It’s still early for the Tribe … or is it?
The Indians started May the same way they finished April, with a come-from-behind win against the Tigers.
The Tribe finished Sunday in first place in the AL Central with some pretty impressive numbers:
- They are riding a 13-game home winning streak
- They have the best run differential (+47) in the majors
- They have the best record in the majors
- They are tied with Colorado for the largest division lead (4.5 games)
- They had the best April in the team’s 111-year history
For the past few weeks, while the Tribe has built their lead, we’ve all heard that “it’s still early.”
But is it really?
Since Major League Baseball went to six divisions in 1995, there have been 96 division champions, according to ESPN.
Not counting 1995 (since the strike-shortened season started in late April), 49 of the 90 champions were in first place on May 1. That’s just a 54.4 percent success rate, so the numbers suggest the Indians may want to hold off just a little bit on printing playoff tickets.
But if you go a little deeper and look at the Central Division, the Tribe may be in a better position than the other division leaders.
Five times in the past seven years, the team leading the Central Division on May 1 has gone on to win the division. The two times it didn’t happen, the Twins beat out the White Sox, in 2006 and again in 2009.

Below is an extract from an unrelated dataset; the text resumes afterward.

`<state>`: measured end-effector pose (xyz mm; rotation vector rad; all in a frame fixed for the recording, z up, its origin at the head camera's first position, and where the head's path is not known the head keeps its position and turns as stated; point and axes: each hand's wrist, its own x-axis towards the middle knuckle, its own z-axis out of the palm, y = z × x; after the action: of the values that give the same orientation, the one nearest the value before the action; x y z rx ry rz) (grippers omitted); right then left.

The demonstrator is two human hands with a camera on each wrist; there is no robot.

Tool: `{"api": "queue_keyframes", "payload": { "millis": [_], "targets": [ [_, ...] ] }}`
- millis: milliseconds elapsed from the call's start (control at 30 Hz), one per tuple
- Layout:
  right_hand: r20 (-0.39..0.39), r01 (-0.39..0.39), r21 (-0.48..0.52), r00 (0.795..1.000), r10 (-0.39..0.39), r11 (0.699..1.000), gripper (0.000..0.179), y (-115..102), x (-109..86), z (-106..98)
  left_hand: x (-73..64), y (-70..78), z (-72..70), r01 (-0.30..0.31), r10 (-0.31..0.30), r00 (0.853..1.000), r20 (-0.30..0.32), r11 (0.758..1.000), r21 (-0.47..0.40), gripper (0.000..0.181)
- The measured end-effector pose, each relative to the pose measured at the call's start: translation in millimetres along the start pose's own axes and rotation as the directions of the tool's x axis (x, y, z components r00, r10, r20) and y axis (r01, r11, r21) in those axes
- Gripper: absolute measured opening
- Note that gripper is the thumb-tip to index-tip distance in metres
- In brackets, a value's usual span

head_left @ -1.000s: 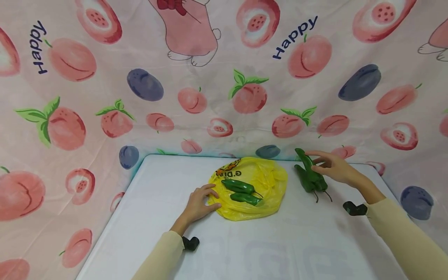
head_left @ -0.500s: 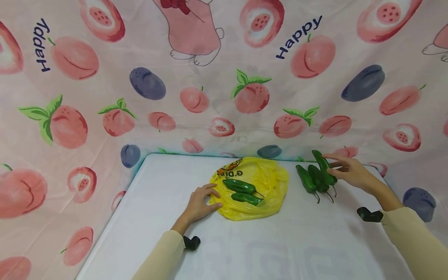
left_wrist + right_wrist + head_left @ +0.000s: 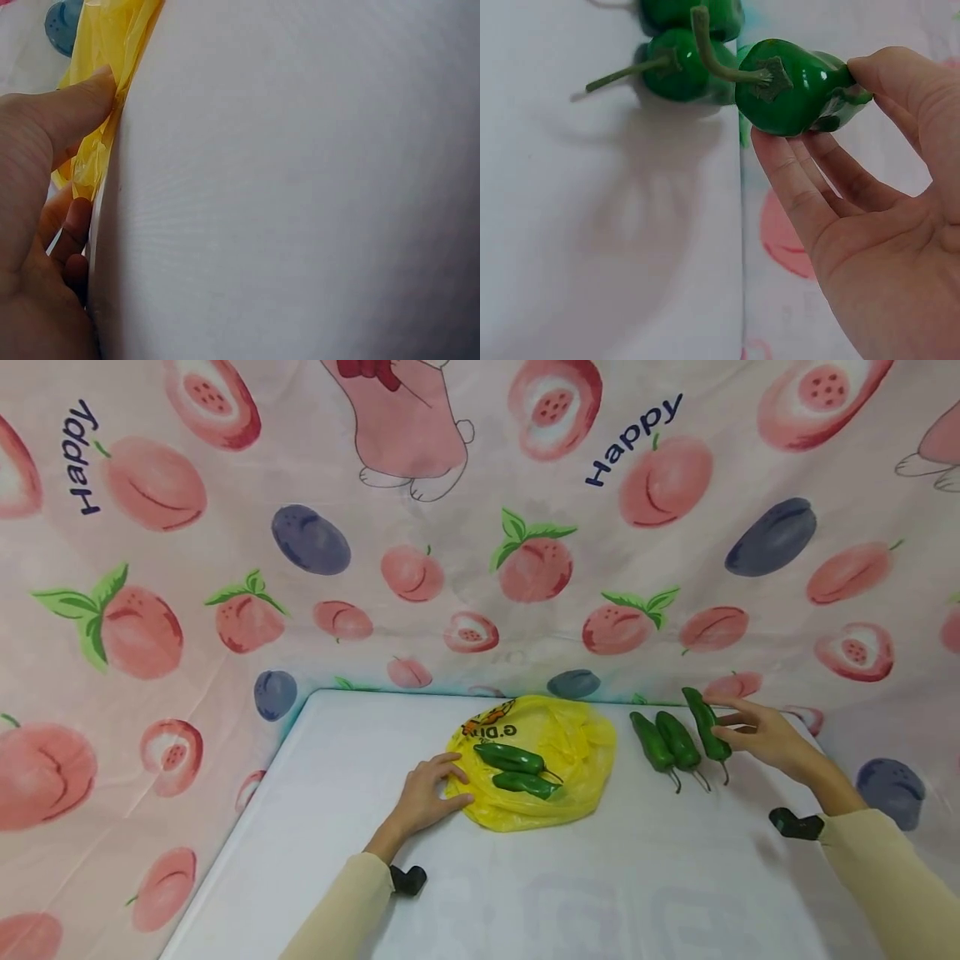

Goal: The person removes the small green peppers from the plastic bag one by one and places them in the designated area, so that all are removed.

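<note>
My right hand (image 3: 768,739) pinches a long green chili pepper (image 3: 706,724) between thumb and fingers at the back right of the table. In the right wrist view its curved stem points away from the palm. Just left of it lie two more green chili peppers (image 3: 653,742), side by side with stems toward me. My left hand (image 3: 426,793) rests at the left edge of a yellow plastic bag (image 3: 577,802), thumb and fingers spread and touching it. On the flattened bag lie two green chili peppers (image 3: 510,758); no stem shows on the nearer one.
A white table (image 3: 600,893) carries everything. Behind it hangs a pink fruit-print cloth (image 3: 480,568), close to the table's back edge. Dark wrist-worn devices (image 3: 797,824) sit at both cuffs.
My right hand has moved right with one pepper, drawing it away from the other two, which now lie separately in a row. The left hand and bag have stayed put.
</note>
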<state>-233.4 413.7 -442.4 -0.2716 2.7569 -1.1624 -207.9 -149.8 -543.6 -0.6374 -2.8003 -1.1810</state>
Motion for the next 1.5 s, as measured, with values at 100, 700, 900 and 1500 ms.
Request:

The Twins came from nine games back in 2006, but they were only a half-game back in 2009.
So the fact that the Indians carry a healthy lead over the rest of the division (4.5 over KC, 7.5 over Detroit, 10 over Chicago and Minnesota) is important. Not only do Central Division teams rarely overcome the early season leaders, they also don’t make up large deficits.
Tribe manager Manny Acta likes to say that every team wins 60 games and loses 60 games, and it is the other 42 games that matter.
Well what if the come-from-behind wins this weekend against Detroit are part of those other 42 games?
Why can’t the Indians keep this going? They can pitch and play defense, which are two things will keep them in the game most nights. Just because the national media didn’t think they were going to be good this year doesn’t mean the team has to buy into it.
Sure, it’s only May 1 and there is still a lot of baseball to be played.
But maybe, as Yogi Berra once said, for the rest of the teams in the division, it really is getting late early.